With the cleaned and merged dataset, the focus shifted to time series analysis and forecasting.

  • Visualization: Initial plots of global production quantities and calculated emissions over the years revealed clear upward trends, indicating non-stationarity.
  • ADF Testing: The Augmented Dickey-Fuller (ADF) test confirmed the non-stationarity of the raw time series (p-value >> 0.05).
  • Differencing: To achieve stationarity, first-order differencing was applied to the time series data (.diff()). The ADF test on the differenced data showed stationarity (p-value << 0.05).
  • Decomposition: The differenced time series was decomposed into trend, seasonality (though minimal given yearly data), and residuals using statsmodels.tsa.seasonal.seasonal_decompose. Residual analysis (mean close to zero, ACF/PACF plots) helped validate the differencing approach.

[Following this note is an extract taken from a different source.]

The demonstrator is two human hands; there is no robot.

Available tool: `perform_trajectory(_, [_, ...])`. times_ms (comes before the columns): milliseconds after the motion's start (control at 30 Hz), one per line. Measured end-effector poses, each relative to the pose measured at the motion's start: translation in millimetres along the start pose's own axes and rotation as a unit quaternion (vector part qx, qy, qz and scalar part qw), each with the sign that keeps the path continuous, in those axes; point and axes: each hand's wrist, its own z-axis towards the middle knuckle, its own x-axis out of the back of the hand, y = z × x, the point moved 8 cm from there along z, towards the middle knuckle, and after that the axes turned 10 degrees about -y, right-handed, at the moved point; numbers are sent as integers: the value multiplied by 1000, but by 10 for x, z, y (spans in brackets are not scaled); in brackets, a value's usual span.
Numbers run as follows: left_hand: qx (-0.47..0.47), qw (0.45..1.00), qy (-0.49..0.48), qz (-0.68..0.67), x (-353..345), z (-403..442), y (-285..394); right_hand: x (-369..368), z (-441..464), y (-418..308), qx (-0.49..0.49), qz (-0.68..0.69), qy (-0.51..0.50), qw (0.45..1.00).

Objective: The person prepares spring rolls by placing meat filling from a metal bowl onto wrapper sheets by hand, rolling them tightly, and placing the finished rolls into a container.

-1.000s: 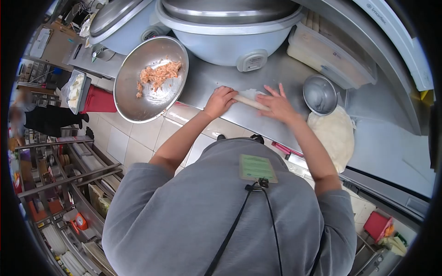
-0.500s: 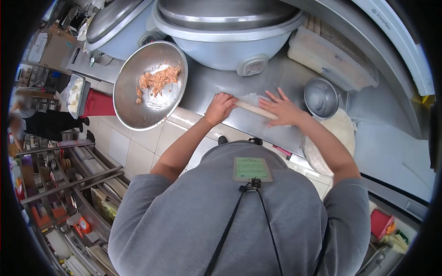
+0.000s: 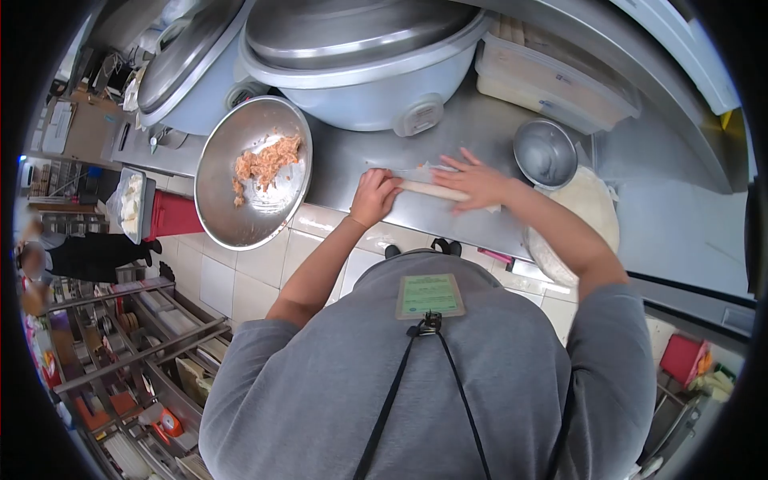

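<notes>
A long, thin, pale wrapper roll (image 3: pixel 428 190) lies on the steel counter along its front edge. My left hand (image 3: pixel 374 197) has its fingers curled round the roll's left end. Flat across the right part is my right hand (image 3: pixel 474 182), fingers spread and touching the roll from above; that end is partly hidden. A bit of loose wrapper shows behind the roll, near the right fingertips. To the left, a large steel bowl (image 3: pixel 210 210) tilts toward me with orange-pink minced filling (image 3: pixel 268 164) in it. Past my right hand sit a small steel bowl (image 3: pixel 546 154) and a stack of round pale wrappers (image 3: pixel 594 220).
Two large lidded cookers, one nearer (image 3: pixel 360 96) and one farther left (image 3: pixel 188 104), line the back. A plastic container (image 3: pixel 552 84) stands at the back right. Shelving (image 3: pixel 152 344) fills the lower left. Another person (image 3: pixel 88 256) is at far left.
The view has shifted, so the cookers and bowls sit at a different angle. Both hands stay on the roll, the right one still flat across it.
</notes>
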Motion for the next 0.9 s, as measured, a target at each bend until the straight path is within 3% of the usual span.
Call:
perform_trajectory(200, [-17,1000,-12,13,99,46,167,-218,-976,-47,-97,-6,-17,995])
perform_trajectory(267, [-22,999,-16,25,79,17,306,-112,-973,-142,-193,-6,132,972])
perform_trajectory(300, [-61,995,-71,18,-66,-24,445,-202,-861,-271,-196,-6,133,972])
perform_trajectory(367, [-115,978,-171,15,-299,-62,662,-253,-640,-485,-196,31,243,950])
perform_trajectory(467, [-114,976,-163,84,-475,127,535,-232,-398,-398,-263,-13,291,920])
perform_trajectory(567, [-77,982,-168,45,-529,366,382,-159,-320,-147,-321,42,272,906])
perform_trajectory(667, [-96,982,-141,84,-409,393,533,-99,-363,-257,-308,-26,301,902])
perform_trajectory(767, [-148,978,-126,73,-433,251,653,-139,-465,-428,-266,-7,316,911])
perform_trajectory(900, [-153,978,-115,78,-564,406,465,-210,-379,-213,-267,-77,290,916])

Establishing Baselines and Advanced Models

Forecasting models were developed for the aggregated global ‘Quantity’ and ‘Emissions Production’ time series:

  • Baseline: A NaiveForecaster (predicting the last observed value forward) was used as a benchmark.
  • ARIMA: AutoARIMA from pmdarima (and sktime) was used to automatically find the optimal (p, d, q) orders for separate forecasts of ‘Quantity’ and ‘Emissions Production’. Stationarity was addressed via differencing (d=1 or d=2 found by AutoARIMA).
  • VAR (Vector Autoregression): A VAR model from statsmodels was implemented to model ‘Quantity’ and ‘Emissions Production’ simultaneously, capturing potential interdependencies between food production and its emissions. Stationarity was again addressed via differencing before model fitting.
  • XGBoost (Experiment): An XGBoost regressor was briefly tested using only ‘Year’ as a feature. It significantly underperformed, likely due to the limited features and the relatively small number of data points (years) for a complex machine learning model.

Evaluating Forecasts

Models were evaluated against a held-out test set using Mean Absolute Percentage Error (MAPE).

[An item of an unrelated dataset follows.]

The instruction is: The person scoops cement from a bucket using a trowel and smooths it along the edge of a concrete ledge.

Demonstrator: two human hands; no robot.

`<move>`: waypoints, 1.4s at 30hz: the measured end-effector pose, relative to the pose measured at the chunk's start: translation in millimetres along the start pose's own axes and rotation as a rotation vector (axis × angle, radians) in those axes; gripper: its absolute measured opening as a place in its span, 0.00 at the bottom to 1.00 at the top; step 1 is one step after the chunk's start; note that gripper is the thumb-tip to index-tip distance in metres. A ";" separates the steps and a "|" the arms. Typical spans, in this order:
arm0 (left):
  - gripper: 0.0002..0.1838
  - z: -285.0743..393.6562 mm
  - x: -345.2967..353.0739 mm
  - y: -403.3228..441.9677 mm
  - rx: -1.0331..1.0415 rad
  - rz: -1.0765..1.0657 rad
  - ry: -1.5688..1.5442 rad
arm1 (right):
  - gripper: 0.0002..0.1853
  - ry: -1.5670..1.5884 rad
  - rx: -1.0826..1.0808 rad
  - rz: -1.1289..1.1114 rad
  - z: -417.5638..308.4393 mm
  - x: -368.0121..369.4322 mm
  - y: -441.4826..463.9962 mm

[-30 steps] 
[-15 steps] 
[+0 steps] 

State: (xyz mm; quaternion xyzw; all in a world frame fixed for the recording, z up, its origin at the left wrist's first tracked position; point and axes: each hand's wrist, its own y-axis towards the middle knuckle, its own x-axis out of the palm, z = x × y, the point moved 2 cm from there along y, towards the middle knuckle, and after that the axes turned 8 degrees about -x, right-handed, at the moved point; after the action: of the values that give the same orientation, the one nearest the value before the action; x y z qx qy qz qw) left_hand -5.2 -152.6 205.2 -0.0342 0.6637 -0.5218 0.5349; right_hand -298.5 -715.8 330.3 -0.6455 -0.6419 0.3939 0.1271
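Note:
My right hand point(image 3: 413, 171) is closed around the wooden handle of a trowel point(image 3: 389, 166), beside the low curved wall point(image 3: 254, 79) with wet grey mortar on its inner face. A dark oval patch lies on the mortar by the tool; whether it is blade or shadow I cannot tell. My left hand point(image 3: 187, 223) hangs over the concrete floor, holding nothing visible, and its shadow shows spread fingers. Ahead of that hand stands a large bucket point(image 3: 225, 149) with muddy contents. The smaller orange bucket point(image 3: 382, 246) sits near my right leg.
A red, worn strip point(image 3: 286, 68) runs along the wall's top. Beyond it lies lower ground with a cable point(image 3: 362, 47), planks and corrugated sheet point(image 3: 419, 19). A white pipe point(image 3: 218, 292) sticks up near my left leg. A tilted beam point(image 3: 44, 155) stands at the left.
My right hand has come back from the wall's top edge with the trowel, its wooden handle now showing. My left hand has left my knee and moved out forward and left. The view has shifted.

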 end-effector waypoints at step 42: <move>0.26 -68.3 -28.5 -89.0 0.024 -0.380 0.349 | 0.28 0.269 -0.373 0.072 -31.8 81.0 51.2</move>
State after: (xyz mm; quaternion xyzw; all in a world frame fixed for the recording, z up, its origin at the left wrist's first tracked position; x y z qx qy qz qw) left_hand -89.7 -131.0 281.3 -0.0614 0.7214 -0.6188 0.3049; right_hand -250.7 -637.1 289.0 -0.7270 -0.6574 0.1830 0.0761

  • Naive MAPE: ~16.0% (Quantity), ~13.2% (Emissions)
  • ARIMA MAPE: ~4.6% (Quantity), ~1.9% (Emissions)
  • VAR MAPE: ~3.5% (Quantity), ~3.2% (Emissions)

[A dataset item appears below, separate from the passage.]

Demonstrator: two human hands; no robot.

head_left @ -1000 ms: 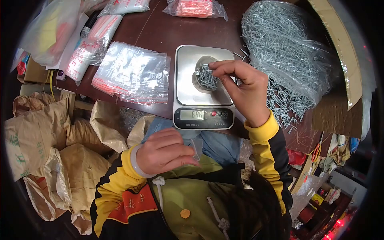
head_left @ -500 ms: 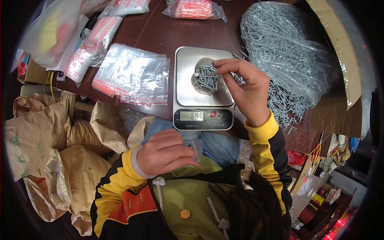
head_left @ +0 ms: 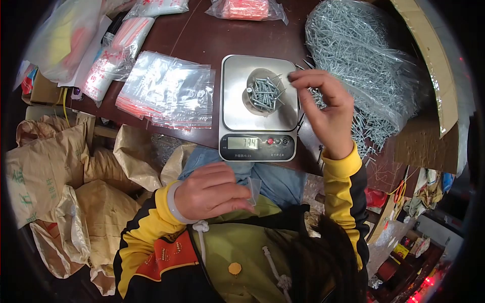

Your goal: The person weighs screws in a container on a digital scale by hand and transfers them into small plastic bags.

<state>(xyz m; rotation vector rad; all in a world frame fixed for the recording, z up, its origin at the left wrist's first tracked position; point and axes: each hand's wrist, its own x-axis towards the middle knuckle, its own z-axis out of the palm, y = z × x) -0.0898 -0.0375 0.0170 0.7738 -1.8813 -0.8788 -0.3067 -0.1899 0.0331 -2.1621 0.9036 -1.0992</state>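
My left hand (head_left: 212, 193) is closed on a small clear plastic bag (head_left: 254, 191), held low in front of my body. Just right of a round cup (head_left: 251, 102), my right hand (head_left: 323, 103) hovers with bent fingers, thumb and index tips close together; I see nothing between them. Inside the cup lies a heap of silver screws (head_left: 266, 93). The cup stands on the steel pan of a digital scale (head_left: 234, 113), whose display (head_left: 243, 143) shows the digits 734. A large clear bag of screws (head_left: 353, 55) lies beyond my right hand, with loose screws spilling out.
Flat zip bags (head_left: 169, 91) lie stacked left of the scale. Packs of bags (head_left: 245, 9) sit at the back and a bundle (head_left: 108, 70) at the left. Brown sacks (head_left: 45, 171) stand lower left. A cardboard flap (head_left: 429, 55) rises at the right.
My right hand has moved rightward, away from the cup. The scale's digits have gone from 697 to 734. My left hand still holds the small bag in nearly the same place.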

Both ARIMA and VAR models significantly outperformed the naive baseline. VAR showed slightly better performance for Quantity, while ARIMA was better for Emissions, suggesting a trade-off depending on the primary target variable. Visual inspection confirmed forecasts generally followed the trends observed in the test data.

Key Outcomes and Learnings

  • Successfully constructed an end-to-end data pipeline to ingest, clean, transform, and merge data from multiple disparate sources.
  • Applied appropriate time series analysis techniques, including stationarity testing (ADF), differencing, and decomposition.
  • Developed and compared multiple forecasting models (Naive, ARIMA, VAR), demonstrating a significant improvement over baseline methods.
  • Gained insights into the historical trends linking population growth, food production, and emissions on a global scale.

Conclusion

This project successfully demonstrated the process of tackling a complex time series forecasting problem using real-world data. While the global-level ARIMA and VAR models provide valuable high-level forecasts, future work could involve building more granular models (per-country or per-food-item) or exploring machine learning approaches with richer feature sets if more relevant data were available. The analysis provides a foundation for understanding long-term trends in food system sustainability.